- Rabbit Control Program, November & December 2012 – Council will be undertaking a Rabbit Control Program from Thursday 15 November to Friday 7 December 2012 (weather permitting).
European Rabbits (Oryctolagus cuniculus)
As part of Council’s legal obligation under the Rural Lands Protection Act 1998 and in response to community concern about damage caused by rabbits to property and the environment, Mosman Council is continuing to implement best practice techniques for controlling feral rabbits on Council owned and managed land. This involves a coordinated approach between major land owners in Northern Sydney who meet regularly as members of the Urban Feral Animal Action Group (UFAAG).
Mosman Council strategically implements rabbit control techniques that adhere to the Sydney North Regional Rabbit Plan 2007-2012 which links 12 local councils, the Department of Environment and Conservation, Sydney Harbour Federation Trust and Taronga Zoo and was adopted by Council in September 2007 (EP/190).
On private property it is the responsibility of all occupiers of land to fully and continually suppress and destroy pests on their land under the Rural Lands Protection Act 1998. This means if there are feral rabbits on your land, it is your responsibility to control them.

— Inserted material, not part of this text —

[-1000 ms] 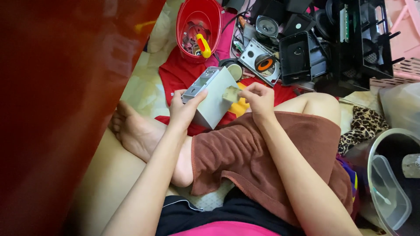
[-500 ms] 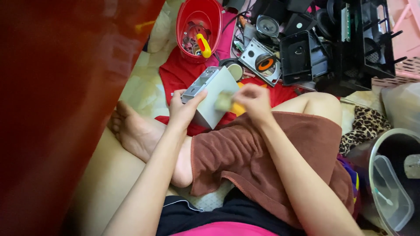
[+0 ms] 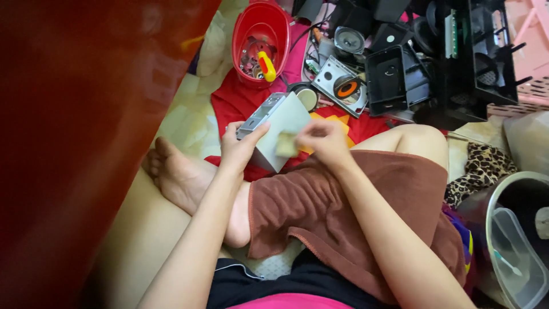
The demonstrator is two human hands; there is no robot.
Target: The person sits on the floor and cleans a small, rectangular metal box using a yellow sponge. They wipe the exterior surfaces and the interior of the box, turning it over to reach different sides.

Rabbits are a declared pest under the Rural Lands Protection Act 1998 because they are a threat to Australian agriculture.
Rabbits also have detrimental impacts on many of Australia’s native flora and fauna; this in turn can cause a loss in biodiversity. It is therefore recognised that rabbits are a threat to biodiversity and the environment and as such competition and land degradation by rabbits is listed as a key threatening process under the Commonwealth Environmental Protection and Biodiversity Act 1999.
Competition and grazing by rabbits is also listed as a key threatening process under schedule 3 of the Threatened Species Conservation Act 1995.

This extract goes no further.